On 10 February 2011, an appeals court upheld her conviction (scenario 3) for kidnapping, The court said in a statement that her conviction and 60-year-sentence would stand. The court said prosecutors had proven Cassez's guilt in four 2005 kidnappings, and that irregularities alleged by her defense attorney had not hindered the case.

On 7 March 2012, the Supreme Court reporter proposes freeing Florence Cassez based on the following reasons; The non-respect of the presumption of innocence, the non-respect of consular rights and the delay in presentation before the justice. A decision by five judges to whom the request was delivered is expected for 21 March, according to the Cassez' lawyer.

On 21 March 2012, the Supreme Court rejected the appeal and proposal of freeing Cassez by a 3-2 decision. The court accepted there was police misconduct and violations of Cassez's rights after her detention. The court asked Judge Olga Sanchez to review the case, which could lead to a re-trial.

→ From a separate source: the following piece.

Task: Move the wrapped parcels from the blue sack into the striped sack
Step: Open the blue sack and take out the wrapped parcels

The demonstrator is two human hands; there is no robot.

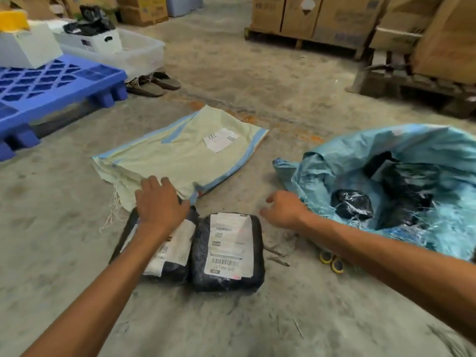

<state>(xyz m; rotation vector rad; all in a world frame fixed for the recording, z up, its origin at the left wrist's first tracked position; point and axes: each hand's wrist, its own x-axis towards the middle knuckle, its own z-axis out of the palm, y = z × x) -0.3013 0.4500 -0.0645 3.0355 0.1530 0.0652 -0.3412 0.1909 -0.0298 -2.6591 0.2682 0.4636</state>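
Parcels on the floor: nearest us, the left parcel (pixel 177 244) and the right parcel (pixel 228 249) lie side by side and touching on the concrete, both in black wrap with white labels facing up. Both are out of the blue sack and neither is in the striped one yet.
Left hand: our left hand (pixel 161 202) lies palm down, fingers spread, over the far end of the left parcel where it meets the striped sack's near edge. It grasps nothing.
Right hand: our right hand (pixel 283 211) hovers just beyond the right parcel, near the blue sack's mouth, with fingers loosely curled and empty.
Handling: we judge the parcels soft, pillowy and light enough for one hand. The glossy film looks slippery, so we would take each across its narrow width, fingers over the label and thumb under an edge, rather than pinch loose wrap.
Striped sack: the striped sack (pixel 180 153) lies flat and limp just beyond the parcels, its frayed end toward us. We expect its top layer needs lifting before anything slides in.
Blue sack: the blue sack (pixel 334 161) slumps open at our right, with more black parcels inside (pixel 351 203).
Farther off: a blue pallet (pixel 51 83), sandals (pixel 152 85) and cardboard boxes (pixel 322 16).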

In January 2013, the Supreme Court accepted her release petition, and she was free to return to France from the Tepepan prison. Her ex-partner, Israel Vallarta, confirmed that she knew nothing about the people who were kidnapped, and was not related to the case. He was acquitted on July 31, 2025, and released from prison the day after. The kidnapping story has been turned into a Netflix series.

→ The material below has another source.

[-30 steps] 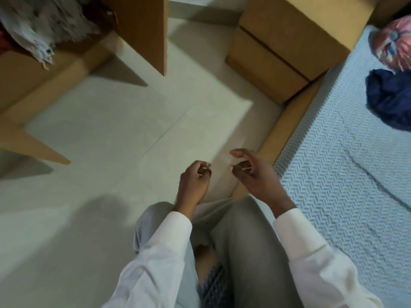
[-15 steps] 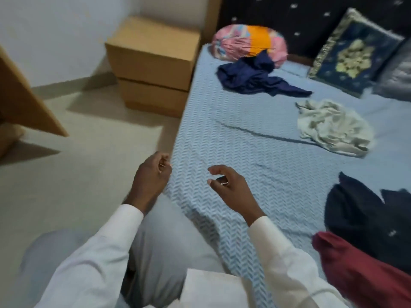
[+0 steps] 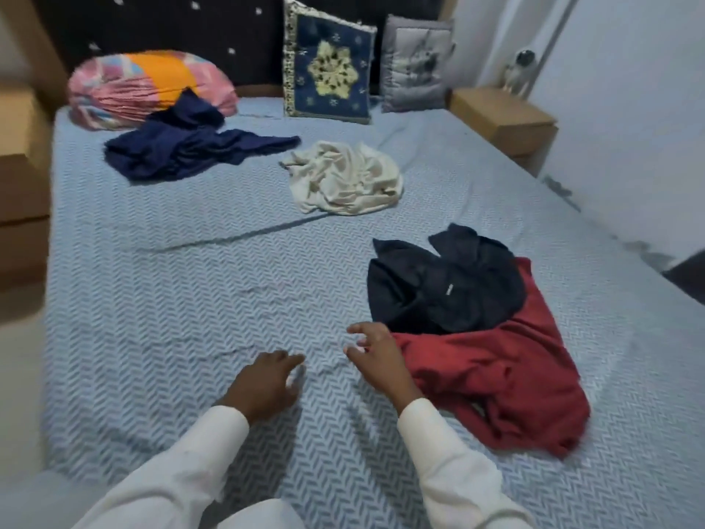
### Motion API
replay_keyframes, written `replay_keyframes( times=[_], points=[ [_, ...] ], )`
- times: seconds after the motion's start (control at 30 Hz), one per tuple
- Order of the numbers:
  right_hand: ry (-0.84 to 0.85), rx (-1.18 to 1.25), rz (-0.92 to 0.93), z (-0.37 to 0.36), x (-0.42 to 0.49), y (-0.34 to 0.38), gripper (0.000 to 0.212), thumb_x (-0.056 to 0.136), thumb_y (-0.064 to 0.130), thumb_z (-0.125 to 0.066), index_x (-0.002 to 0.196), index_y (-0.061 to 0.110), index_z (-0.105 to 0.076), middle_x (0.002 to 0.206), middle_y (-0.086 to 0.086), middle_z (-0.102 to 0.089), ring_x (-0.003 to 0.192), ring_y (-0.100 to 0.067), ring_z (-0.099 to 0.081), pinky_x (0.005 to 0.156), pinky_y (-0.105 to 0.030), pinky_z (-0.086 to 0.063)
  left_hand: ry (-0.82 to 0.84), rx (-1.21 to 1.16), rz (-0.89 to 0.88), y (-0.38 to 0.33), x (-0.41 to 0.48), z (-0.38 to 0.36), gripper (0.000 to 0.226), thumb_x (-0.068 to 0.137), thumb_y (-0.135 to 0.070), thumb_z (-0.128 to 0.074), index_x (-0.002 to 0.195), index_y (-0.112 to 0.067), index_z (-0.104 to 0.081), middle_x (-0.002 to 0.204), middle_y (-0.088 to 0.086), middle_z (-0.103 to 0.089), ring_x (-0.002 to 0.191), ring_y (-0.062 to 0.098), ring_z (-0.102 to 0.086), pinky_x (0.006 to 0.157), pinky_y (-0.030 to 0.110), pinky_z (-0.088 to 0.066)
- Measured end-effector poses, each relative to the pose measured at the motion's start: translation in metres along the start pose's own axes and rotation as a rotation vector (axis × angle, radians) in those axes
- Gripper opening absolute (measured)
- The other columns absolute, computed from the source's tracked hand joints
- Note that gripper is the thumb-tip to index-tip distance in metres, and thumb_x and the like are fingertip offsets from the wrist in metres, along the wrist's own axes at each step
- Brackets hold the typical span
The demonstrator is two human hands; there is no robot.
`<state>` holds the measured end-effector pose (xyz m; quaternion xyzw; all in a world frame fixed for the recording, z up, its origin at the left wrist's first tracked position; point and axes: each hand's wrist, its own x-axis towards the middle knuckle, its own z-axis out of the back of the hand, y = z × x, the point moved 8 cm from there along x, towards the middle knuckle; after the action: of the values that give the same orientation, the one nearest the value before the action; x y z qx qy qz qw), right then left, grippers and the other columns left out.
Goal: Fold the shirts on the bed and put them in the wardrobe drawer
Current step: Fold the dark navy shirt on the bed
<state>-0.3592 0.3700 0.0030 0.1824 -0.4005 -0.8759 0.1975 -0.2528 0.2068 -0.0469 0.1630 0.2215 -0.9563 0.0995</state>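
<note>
Both hands hold nothing; the fingers are loose and a little bent. The left hand [image 3: 263, 387] is low in the middle, over the bed [image 3: 190, 299]. The right hand [image 3: 375, 357] is just beside the red shirt [image 3: 496, 379]. A black shirt [image 3: 438, 284] lies partly on top of it. Higher up lie a cream shirt [image 3: 343, 181] and a blue shirt [image 3: 183, 147].

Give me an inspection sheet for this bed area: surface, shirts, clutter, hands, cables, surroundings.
Surface: blue patterned bed sheet, lightly creased.
Job's things: four crumpled, unfolded shirts. The red shirt is nearest, the black shirt lies partly on it, the cream shirt is mid-bed, and the navy shirt is against the striped pillow.
Clutter: striped pillow, blue cushion, grey cushion.
Hands: left hand and right hand over the sheet, holding nothing; the right is beside the red shirt.
Cables: nothing seen.
Surroundings: left bedside unit, right bedside unit, wall.
</note>
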Motion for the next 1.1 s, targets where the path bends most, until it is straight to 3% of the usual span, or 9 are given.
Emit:
replay_keyframes(
  times=[0.1, 0.23, 0.4, 0.53, 0.63, 0.83, 0.9, 1.0, 1.1],
  points=[
    [-0.237, -0.052, -0.058, 0.043, 0.012, -0.025, 0.032, 0.079, 0.008, -0.067, 0.11, 0.016, -0.066, 0.115, -0.002, -0.049, 0.103, -0.018, -0.055, 0.1, -0.038, -0.046, -0.014, 0.155, 0.023, 0.001, 0.0, -0.005, 0.04, 0.089, -0.042, -0.052, 0.128, -0.036, -0.048, 0.138, -0.004, -0.04, 0.125, 0.024, -0.038, 0.09, 0.037, -0.045],
    [-0.348, -0.259, -0.215, 0.082, 0.027, -0.048, 0.044, 0.079, 0.023, -0.07, 0.121, 0.019, -0.061, 0.126, -0.009, -0.048, 0.117, -0.03, -0.046, 0.105, -0.03, -0.031, -0.039, 0.154, 0.051, 0.007, -0.003, -0.005, 0.051, 0.089, -0.041, -0.054, 0.139, -0.043, -0.04, 0.149, -0.009, -0.032, 0.134, 0.02, -0.032, 0.092, 0.035, -0.048],
    [-0.208, -0.306, -0.334, 0.086, 0.052, -0.075, 0.06, 0.081, 0.031, -0.07, 0.138, 0.029, -0.052, 0.141, -0.014, -0.042, 0.132, -0.034, -0.038, 0.111, -0.032, -0.026, -0.076, 0.084, 0.069, 0.013, -0.009, -0.006, 0.053, 0.09, -0.042, -0.055, 0.14, -0.044, -0.038, 0.152, -0.01, -0.029, 0.138, 0.016, -0.027, 0.093, 0.036, -0.047],
    [-0.093, -0.298, -0.352, 0.065, 0.063, -0.068, 0.051, 0.084, 0.027, -0.068, 0.132, 0.011, -0.058, 0.133, -0.016, -0.059, 0.125, -0.036, -0.05, 0.107, -0.033, -0.036, -0.105, 0.065, 0.088, 0.017, -0.014, -0.008, 0.053, 0.091, -0.044, -0.053, 0.141, -0.043, -0.036, 0.152, -0.009, -0.029, 0.139, 0.015, -0.026, 0.095, 0.036, -0.046],
    [-0.088, -0.265, -0.257, 0.048, 0.061, -0.034, 0.051, 0.083, 0.021, -0.066, 0.132, 0.01, -0.059, 0.134, -0.011, -0.06, 0.125, -0.03, -0.053, 0.103, -0.032, -0.04, -0.142, 0.032, 0.091, 0.024, -0.018, -0.007, 0.054, 0.092, -0.044, -0.052, 0.143, -0.039, -0.037, 0.151, -0.007, -0.031, 0.139, 0.015, -0.029, 0.097, 0.034, -0.045],
    [0.186, -0.205, 0.103, -0.031, 0.052, 0.09, 0.061, 0.083, 0.02, -0.068, 0.141, 0.024, -0.051, 0.146, 0.001, -0.049, 0.133, -0.02, -0.046, 0.109, -0.037, -0.038, -0.125, -0.288, 0.126, 0.042, -0.022, 0.0, 0.065, 0.09, -0.045, -0.062, 0.146, -0.021, -0.04, 0.148, 0.0, -0.041, 0.131, 0.017, -0.045, 0.102, 0.03, -0.04],
    [0.275, -0.055, 0.224, -0.052, 0.043, 0.14, 0.059, 0.085, 0.015, -0.069, 0.141, 0.026, -0.052, 0.146, 0.005, -0.048, 0.13, -0.011, -0.047, 0.098, -0.022, -0.042, -0.069, -0.598, 0.201, 0.047, -0.029, 0.0, 0.088, 0.079, -0.059, -0.07, 0.149, -0.02, -0.034, 0.15, 0.0, -0.041, 0.134, 0.017, -0.044, 0.105, 0.029, -0.038],
    [0.385, 0.192, 0.417, -0.074, 0.019, 0.222, 0.058, 0.087, 0.016, -0.072, 0.138, 0.034, -0.053, 0.14, 0.012, -0.051, 0.123, -0.004, -0.05, 0.099, -0.026, -0.048, -0.139, -0.983, 0.223, 0.06, -0.04, 0.013, 0.136, 0.041, -0.078, -0.08, 0.153, -0.026, -0.021, 0.151, -0.007, -0.034, 0.137, 0.014, -0.037, 0.109, 0.031, -0.036],
    [0.437, 0.376, 0.558, -0.085, -0.005, 0.285, 0.061, 0.085, 0.02, -0.076, 0.139, 0.035, -0.051, 0.138, 0.01, -0.053, 0.128, -0.014, -0.052, 0.103, -0.044, -0.049, -0.299, -1.058, 0.233, 0.079, -0.057, 0.035, 0.102, 0.064, -0.053, -0.086, 0.143, -0.038, -0.022, 0.138, -0.026, -0.029, 0.13, 0.0, -0.032, 0.106, 0.022, -0.03]
  ],
)
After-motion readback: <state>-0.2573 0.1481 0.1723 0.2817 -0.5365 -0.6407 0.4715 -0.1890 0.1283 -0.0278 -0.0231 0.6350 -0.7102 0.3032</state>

==Impact on French-Mexican relations==
On 9 March 2009, during French president Nicolas Sarkozy's visit to Mexico, he requested that Cassez be transferred to a French prison, something she may be entitled to under the 1983 Strasbourg Convention on the Transfer of Sentenced Persons, signed by both France and Mexico. Felipe Calderón agreed to setting up a binational committee to settle this matter. However, given that she has been sentenced to 61 years and that 20 years is the maximum prison term permitted in France, Mexico finally decided in June 2009 that Cassez would remain in Mexico to serve her full term.

Mexico cancelled its participation of 2011 "The Year of Mexico in France" (350 events, films, and symposia planned) as Sarkozy declared that this year-long event was going to be dedicated to Cassez, and each individual event would have some sort of remembrance of the French woman.

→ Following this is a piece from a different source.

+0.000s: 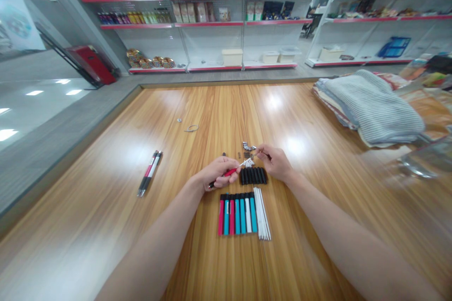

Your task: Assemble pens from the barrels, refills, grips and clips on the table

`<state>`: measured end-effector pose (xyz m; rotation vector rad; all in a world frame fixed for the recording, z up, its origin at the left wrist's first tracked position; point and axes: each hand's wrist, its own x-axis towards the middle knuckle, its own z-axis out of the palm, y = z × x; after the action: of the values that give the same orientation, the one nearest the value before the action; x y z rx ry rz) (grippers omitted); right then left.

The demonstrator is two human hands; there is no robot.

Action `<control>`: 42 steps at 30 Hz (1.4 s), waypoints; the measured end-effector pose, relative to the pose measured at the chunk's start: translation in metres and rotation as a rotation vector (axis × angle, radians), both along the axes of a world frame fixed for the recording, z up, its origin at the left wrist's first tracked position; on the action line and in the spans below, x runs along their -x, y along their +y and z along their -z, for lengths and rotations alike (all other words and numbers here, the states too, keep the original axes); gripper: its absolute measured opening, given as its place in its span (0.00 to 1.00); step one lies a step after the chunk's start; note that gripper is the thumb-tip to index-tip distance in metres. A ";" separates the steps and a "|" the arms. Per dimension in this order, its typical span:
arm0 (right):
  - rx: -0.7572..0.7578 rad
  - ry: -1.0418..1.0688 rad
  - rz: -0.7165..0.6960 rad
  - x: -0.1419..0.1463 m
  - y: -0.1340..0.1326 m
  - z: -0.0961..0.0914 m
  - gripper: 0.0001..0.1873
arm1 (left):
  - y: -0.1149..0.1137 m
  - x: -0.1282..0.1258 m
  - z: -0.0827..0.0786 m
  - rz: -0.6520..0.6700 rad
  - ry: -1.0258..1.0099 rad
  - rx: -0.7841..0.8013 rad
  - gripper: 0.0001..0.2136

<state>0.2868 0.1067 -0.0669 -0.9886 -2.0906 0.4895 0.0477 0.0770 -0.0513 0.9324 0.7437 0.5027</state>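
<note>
My left hand (219,172) is closed around a red pen barrel (230,172) with a black end. A thin white piece sticks out of the barrel's upper right end. My right hand (273,162) is pinched just right of it, and what sits between the fingertips is too small to make out. Between and beyond the hands lie silver pen tips (249,146), small springs (247,154) and white plastic pieces (249,163). A row of black pen parts (253,176) lies below them. Nearer me are red, teal and white barrels (237,214) beside white refills (262,214).
Several whole pens (149,173) lie together on the left of the wooden table (197,254). A thin wire loop (191,128) and a small metal piece (179,120) lie farther back. Folded cloths (370,106) are stacked at the right. Stocked shelves (208,23) stand beyond the table.
</note>
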 end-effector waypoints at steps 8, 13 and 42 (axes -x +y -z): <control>-0.056 -0.007 -0.018 0.003 -0.002 -0.001 0.05 | 0.001 0.002 0.001 0.010 -0.026 -0.008 0.11; -0.075 -0.013 -0.023 0.004 -0.002 -0.001 0.06 | 0.000 0.002 -0.001 0.007 -0.024 0.000 0.10; -0.173 0.033 -0.020 0.007 -0.003 -0.005 0.06 | 0.000 0.001 -0.005 -0.011 -0.010 0.024 0.10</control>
<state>0.2799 0.1034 -0.0618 -0.8549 -2.0762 0.3268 0.0469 0.0771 -0.0464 0.9033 0.7449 0.5069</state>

France presented the issue at the G-20 in 2012, when Mexico took over from France as head of the grouping.

==Public opinion in Mexico==

Most Mexicans consider Cassez to be guilty, since she was indicted on the charges brought against her and freed on technical grounds. Only 10% of Mexicans polled believe in her innocence. For some Mexicans, the Cassez affair is a case of crime and punishment, and for others is a matter of administration of justice. Intellectuals, such as Denise Dresser, Carmen Aristegui, and Jorge Volpi, are among those who advocate liberty for Cassez, based on the illegality of the process. On the other hand, anti-crime activist Isabel Miranda de Wallace, former candidate for Mexico City's mayorship and mother of a son who was kidnapped and killed, is among those who claim that victim rights are more important than the Cassez affair.

==In popular culture==

A 2022 documentary, "A Kidnapping Scandal: The Florence Cassez Affair", describes the case and includes interviews with Cassez. It is based on the book "Una novela criminal" (A criminal novel) by Jorge Volpi.